O célebre orador Padre Antônio Vieira escreveu em um dos seus fantásticos sermões: “Os dias, soma-os a vida, diminui-os a morte, multiplica-os a ressurreição”. Assinale a afirmação inadequada em relação ao significado e à estruturação dessa frase.
- A)O enunciador da frase preferiu a forma pleonástica, antecipando o substantivo “os dias” e repetindo-o nos pronomes pessoais oblíquos “os”.
Está correta, porque há anteposição de "os dias" e retomada pelo pronome oblíquo "os", criando efeito pleonástico.
- B)As frases que compõem esse pequeno texto obedecem a rigoroso paralelismo sintático.
Está correta, pois as construções mantêm paralelismo sintático e reforçam a musicalidade da frase.
- C)A temática que envolve a frase está ligada ao campo semântico da religião.
Está correta, já que a frase se organiza em torno de símbolos ligados à religião cristã.
- D)A sequência dos termos “vida”, “morte” e “ressurreição” recria o caminho do homem na visão cristã.
Está correta, porque "vida", "morte" e "ressurreição" desenham a trajetória humana na visão cristã.
- E)A sequência dos termos “soma”, “diminui” e “multiplica” indica uma visão materialista da existência humana.

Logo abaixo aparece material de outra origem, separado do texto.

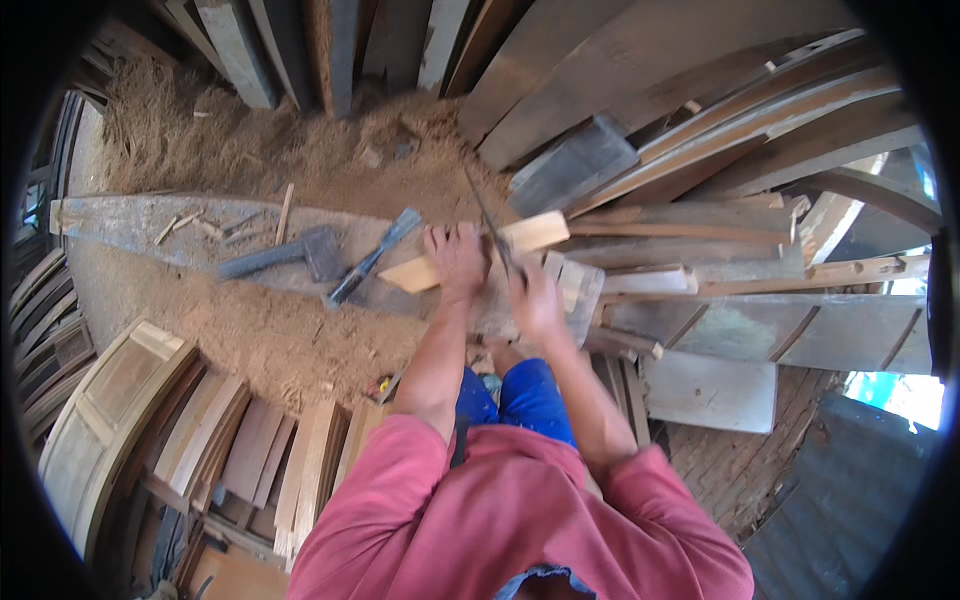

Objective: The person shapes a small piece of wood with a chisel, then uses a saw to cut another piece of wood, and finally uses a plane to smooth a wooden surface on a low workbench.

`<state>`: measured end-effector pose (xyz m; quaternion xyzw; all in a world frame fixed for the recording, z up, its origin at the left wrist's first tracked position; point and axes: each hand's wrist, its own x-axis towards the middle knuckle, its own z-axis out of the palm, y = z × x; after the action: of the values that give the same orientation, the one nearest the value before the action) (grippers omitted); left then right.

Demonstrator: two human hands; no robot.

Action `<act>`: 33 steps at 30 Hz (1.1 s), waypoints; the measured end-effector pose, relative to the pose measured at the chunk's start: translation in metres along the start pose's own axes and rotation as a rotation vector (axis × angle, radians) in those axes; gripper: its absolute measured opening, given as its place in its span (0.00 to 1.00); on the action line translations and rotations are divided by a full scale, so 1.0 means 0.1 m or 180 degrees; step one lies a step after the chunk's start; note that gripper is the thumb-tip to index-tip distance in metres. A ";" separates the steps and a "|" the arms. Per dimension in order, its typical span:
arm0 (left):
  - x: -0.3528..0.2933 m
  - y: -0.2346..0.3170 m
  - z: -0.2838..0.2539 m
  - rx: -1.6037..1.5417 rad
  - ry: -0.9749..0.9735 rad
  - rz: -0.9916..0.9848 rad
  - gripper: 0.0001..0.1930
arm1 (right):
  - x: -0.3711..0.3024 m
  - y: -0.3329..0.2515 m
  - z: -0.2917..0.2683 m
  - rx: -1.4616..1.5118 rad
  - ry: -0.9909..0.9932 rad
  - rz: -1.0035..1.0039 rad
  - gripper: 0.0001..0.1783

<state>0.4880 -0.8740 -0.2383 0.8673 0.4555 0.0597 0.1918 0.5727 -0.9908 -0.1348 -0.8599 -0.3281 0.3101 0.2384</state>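
A short pale wooden piece with a slanted left end lies across the narrow plank bench in front of me. My left hand grips it from above, fingers curled over its far edge. In my right hand is the handle of a handsaw. Its thin blade points away from me and crosses the piece just right of my left hand; the handle is mostly hidden by my fingers. A chisel lies left of the piece. Beyond it rests a dark mallet.
Sawdust covers the ground on both sides of the bench. Long boards lean and lie stacked at the far right. Upright planks stand at the back. Panelled wooden pieces and cut boards fill the near left.
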 end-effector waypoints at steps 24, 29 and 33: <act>-0.03 0.05 0.02 0.0002 0.0024 0.0155 0.09 | 0.39 -0.08 0.13 0.0298 0.0380 -0.0089 0.17; -0.03 -0.05 0.02 0.0094 0.0152 -0.0076 0.08 | -0.89 -0.06 -0.41 0.0387 0.0088 -0.0042 0.19; 0.05 0.05 -0.05 0.0037 0.0217 -0.0005 0.08 | -1.03 0.00 -0.45 0.0759 -0.0143 0.0611 0.20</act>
<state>0.4934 -0.8713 -0.2316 0.8655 0.4628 0.0864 0.1711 0.5429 -1.0734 -0.0644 -0.8457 -0.2105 0.3874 0.3008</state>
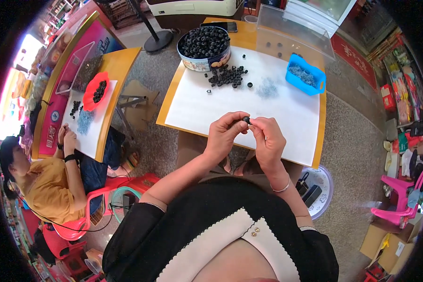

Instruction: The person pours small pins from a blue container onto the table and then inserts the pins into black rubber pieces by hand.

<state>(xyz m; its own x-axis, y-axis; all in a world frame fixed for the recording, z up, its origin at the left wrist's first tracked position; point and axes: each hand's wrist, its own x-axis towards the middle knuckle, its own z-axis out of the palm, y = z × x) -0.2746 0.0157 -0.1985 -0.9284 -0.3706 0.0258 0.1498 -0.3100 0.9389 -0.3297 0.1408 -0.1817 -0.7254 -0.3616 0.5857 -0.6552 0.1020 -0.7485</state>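
Observation:
Over the near edge of the white-covered table, my left hand pinches a small black cylindrical piece between thumb and forefinger. My right hand meets it from the other side, fingertips pressed together against the piece; anything tiny between them is too small to make out. Beyond my hands lies a heap of loose black pieces, with a few singles around it. To its right a thin scatter of small bluish clear bits rests on the white sheet.
Behind the heap stands a round tin full of black pieces. A blue basket of bluish bits sits at the right edge, near a clear plastic box. At left, a co-worker sits at another table with a red tray.

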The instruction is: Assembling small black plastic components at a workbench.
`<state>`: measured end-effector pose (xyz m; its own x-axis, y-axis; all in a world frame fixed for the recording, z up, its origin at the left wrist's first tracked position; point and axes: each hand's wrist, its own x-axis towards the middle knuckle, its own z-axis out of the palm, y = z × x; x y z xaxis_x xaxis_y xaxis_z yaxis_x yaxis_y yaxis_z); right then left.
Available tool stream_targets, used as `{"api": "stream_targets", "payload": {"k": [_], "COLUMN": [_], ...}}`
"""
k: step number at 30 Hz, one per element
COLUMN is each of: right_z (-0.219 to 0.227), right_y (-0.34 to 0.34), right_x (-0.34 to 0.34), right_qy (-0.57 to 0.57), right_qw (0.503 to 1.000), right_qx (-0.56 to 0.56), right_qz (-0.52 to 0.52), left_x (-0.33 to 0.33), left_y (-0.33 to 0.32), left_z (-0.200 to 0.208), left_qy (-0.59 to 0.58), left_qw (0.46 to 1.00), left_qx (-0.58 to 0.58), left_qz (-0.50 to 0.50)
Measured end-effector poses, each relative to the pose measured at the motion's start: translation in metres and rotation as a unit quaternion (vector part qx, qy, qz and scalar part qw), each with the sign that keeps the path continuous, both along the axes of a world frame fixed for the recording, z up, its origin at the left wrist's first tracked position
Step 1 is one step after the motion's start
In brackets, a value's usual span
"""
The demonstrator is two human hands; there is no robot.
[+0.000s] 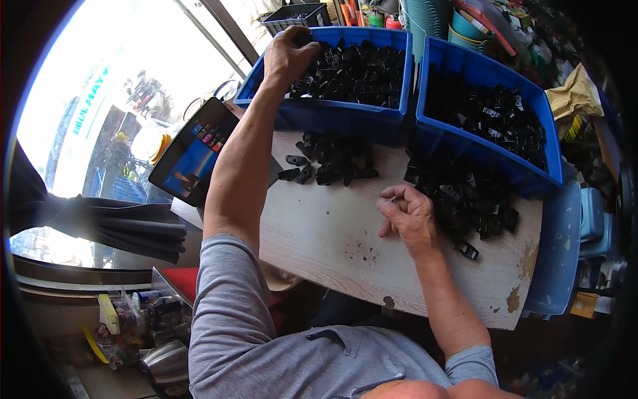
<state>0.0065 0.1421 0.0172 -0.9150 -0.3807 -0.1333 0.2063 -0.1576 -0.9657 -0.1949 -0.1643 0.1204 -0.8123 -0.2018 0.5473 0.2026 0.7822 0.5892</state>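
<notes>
My left hand (287, 56) reaches over the left rim of the far left blue bin (345, 114), which is full of small black plastic parts (362, 70). Its thumb stands apart from the bent fingers, and no part shows between them. My right hand (409, 218) hovers above the table (312, 229) with its fingers curled in and the thumb against them. Whatever it may hold is hidden. Beside it on the right lies a large heap of black parts (468, 199). A smaller heap of black parts (332, 157) lies in front of the left bin.
A second blue bin (488, 143) of black parts stands at the far right. A tablet (193, 154) with a lit screen leans left of my left forearm, near the window. Stacked teal tubs (426, 26) rise behind the bins. A dark curtain (113, 223) hangs at left.
</notes>
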Motion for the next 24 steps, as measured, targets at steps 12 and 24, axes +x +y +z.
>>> {"api": "stream_targets", "payload": {"k": [12,24], "right_z": [0.002,-0.001], "right_y": [-0.002,-0.002], "right_x": [0.002,0.0], "right_qy": [-0.015,-0.002], "right_qw": [1.0,1.0], "right_qx": [0.009,0.009], "right_qz": [0.003,0.002], "left_x": [0.141,0.155], "left_y": [0.029,0.059], "left_z": [-0.059,-0.111], "left_qy": [0.201,0.054], "left_qw": [0.968,0.986], "left_qx": [0.141,-0.132], "left_qz": [0.046,0.091]}}
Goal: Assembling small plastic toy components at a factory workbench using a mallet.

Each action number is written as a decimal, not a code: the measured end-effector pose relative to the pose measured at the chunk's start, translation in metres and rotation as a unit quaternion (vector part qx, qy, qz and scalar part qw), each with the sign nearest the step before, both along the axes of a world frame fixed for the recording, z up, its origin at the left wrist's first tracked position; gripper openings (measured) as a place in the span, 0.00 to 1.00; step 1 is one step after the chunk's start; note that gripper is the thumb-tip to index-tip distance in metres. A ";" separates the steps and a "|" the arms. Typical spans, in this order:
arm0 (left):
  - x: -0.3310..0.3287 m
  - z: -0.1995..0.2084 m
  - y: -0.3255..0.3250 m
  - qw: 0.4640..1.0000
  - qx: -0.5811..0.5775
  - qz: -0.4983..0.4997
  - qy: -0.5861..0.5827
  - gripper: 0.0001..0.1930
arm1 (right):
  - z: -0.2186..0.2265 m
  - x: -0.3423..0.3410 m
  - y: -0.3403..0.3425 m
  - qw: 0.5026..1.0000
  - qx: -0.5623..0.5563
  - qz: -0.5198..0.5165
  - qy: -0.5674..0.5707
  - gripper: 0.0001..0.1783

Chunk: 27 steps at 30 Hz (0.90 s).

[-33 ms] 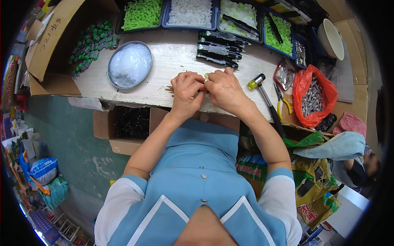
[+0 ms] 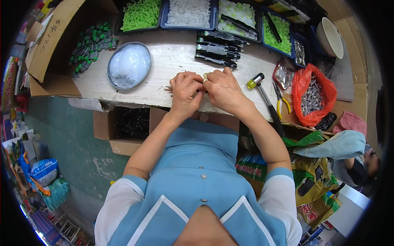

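My left hand (image 2: 185,92) and my right hand (image 2: 223,90) meet over the near edge of the white worktable (image 2: 164,67). Both have curled fingers, with the fingertips pinched together close to each other. A small pale yellowish piece (image 2: 205,76) peeks out between them; its kind and most of its shape are hidden by the fingers. Just beyond my hands lies a row of several black and clear plastic parts (image 2: 215,51). To the right of my right hand rests a hammer (image 2: 264,96) with a yellow and black head.
Trays of green pieces (image 2: 141,14) and white pieces (image 2: 189,14) line the back. A round dish (image 2: 129,65) and green-capped parts (image 2: 92,45) are on the left. Yellow-handled pliers (image 2: 282,100) and a red bag of small metallic-looking parts (image 2: 314,98) lie right; an open carton (image 2: 119,141) sits below.
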<state>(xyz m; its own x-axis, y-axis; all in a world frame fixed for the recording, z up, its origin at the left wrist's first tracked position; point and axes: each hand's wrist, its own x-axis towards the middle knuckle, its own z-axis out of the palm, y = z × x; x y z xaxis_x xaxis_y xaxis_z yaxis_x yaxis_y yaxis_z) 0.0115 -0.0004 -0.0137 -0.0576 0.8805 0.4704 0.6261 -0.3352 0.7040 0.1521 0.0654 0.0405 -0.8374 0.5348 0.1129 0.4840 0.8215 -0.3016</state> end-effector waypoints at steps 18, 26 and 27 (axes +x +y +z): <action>-0.116 0.040 0.066 0.977 0.041 0.172 0.116 0.09 | 0.009 0.299 0.074 0.782 0.036 -0.599 -0.169 0.20; -0.196 0.046 0.153 0.908 -0.259 0.240 0.227 0.22 | -0.041 0.307 0.085 0.808 0.049 -0.569 -0.144 0.16; -0.198 0.048 0.156 0.901 -0.271 0.235 0.243 0.22 | -0.036 0.299 0.083 0.816 0.050 -0.562 -0.129 0.16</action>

Está errada, porque a sequência dos verbos não indica materialismo, mas uma leitura espiritual e religiosa da existência.
Gabarito: E
A frase de Padre Vieira trabalha com uma imagem muito forte e simbólica: a vida vai somando dias, a morte vai subtraindo, e a ressurreição aparece como uma espécie de multiplicação da existência. Ou seja, não é uma conta de planilha, mas uma metáfora religiosa para falar do sentido da vida humana dentro da visão cristã. Repare que a estrutura também é elegante: há paralelismo sintático, com verbos no imperativo e os complementos organizados de forma espelhada. Isso dá ritmo, força e memória ao enunciado, como se a frase tivesse sido talhada para impressionar o ouvinte - e Vieira era mestre nisso. Por isso, a alternativa inadequada é a que lê essa sequência como visão materialista da existência. O texto faz exatamente o contrário: ele associa vida, morte e ressurreição a uma leitura espiritual e cristã, não a uma lógica de acúmulo material. Em outras palavras, a matemática ali é só figura de linguagem, não proposta filosófica de bolso. Como não há fundamento legal aqui, o que manda é a interpretação textual e o conhecimento de estilo barroco e sermão religioso, muito presentes na obra de Vieira.